■ **Assignment**: Extract the lines from the first line of the records below through the line containing "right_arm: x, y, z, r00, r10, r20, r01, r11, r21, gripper", inclusive, and reproduce them exactly as written.

■ **Source data**:
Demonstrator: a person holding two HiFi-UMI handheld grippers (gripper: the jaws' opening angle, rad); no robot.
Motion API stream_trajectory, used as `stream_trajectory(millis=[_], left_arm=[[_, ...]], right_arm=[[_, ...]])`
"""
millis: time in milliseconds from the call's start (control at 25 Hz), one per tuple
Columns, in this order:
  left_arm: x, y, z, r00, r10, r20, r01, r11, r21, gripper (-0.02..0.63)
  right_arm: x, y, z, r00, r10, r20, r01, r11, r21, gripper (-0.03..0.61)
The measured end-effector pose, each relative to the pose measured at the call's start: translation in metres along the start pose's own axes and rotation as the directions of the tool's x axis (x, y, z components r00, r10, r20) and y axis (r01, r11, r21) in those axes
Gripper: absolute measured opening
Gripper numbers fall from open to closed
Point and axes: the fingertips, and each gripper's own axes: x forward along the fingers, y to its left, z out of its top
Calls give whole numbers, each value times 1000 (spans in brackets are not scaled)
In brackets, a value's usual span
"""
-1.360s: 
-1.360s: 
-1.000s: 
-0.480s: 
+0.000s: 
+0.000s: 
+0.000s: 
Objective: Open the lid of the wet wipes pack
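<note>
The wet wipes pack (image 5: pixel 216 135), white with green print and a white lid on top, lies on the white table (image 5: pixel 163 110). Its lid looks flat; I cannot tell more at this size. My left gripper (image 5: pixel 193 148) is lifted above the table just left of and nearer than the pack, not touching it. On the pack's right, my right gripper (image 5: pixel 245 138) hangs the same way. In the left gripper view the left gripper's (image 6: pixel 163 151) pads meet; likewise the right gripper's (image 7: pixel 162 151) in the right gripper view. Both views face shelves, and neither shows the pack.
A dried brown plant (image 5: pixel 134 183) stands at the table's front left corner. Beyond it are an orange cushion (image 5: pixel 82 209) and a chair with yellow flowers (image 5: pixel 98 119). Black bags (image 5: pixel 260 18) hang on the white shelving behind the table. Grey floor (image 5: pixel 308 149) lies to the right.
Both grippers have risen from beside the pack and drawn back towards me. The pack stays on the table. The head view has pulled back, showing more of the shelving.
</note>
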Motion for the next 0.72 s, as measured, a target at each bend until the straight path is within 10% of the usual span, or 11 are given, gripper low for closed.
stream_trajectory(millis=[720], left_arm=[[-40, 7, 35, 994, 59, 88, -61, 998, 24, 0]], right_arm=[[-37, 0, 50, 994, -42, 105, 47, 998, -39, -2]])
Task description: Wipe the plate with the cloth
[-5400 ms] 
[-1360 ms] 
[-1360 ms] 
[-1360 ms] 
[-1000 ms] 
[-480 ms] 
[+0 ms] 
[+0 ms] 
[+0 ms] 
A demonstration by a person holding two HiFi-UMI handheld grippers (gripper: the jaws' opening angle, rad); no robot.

■ **Answer for this exercise**:
Demonstrator: a person holding two HiFi-UMI handheld grippers (gripper: the jaws' opening angle, rad); no robot.
Motion API stream_trajectory, used as `stream_trajectory(millis=[_], left_arm=[[_, ...]], right_arm=[[_, ...]])`
"""
millis: time in milliseconds from the call's start (control at 25 Hz), one per tuple
Columns, in this order:
  left_arm: x, y, z, r00, r10, r20, r01, r11, r21, gripper (-0.02..0.63)
  right_arm: x, y, z, r00, r10, r20, r01, r11, r21, gripper (-0.03..0.61)

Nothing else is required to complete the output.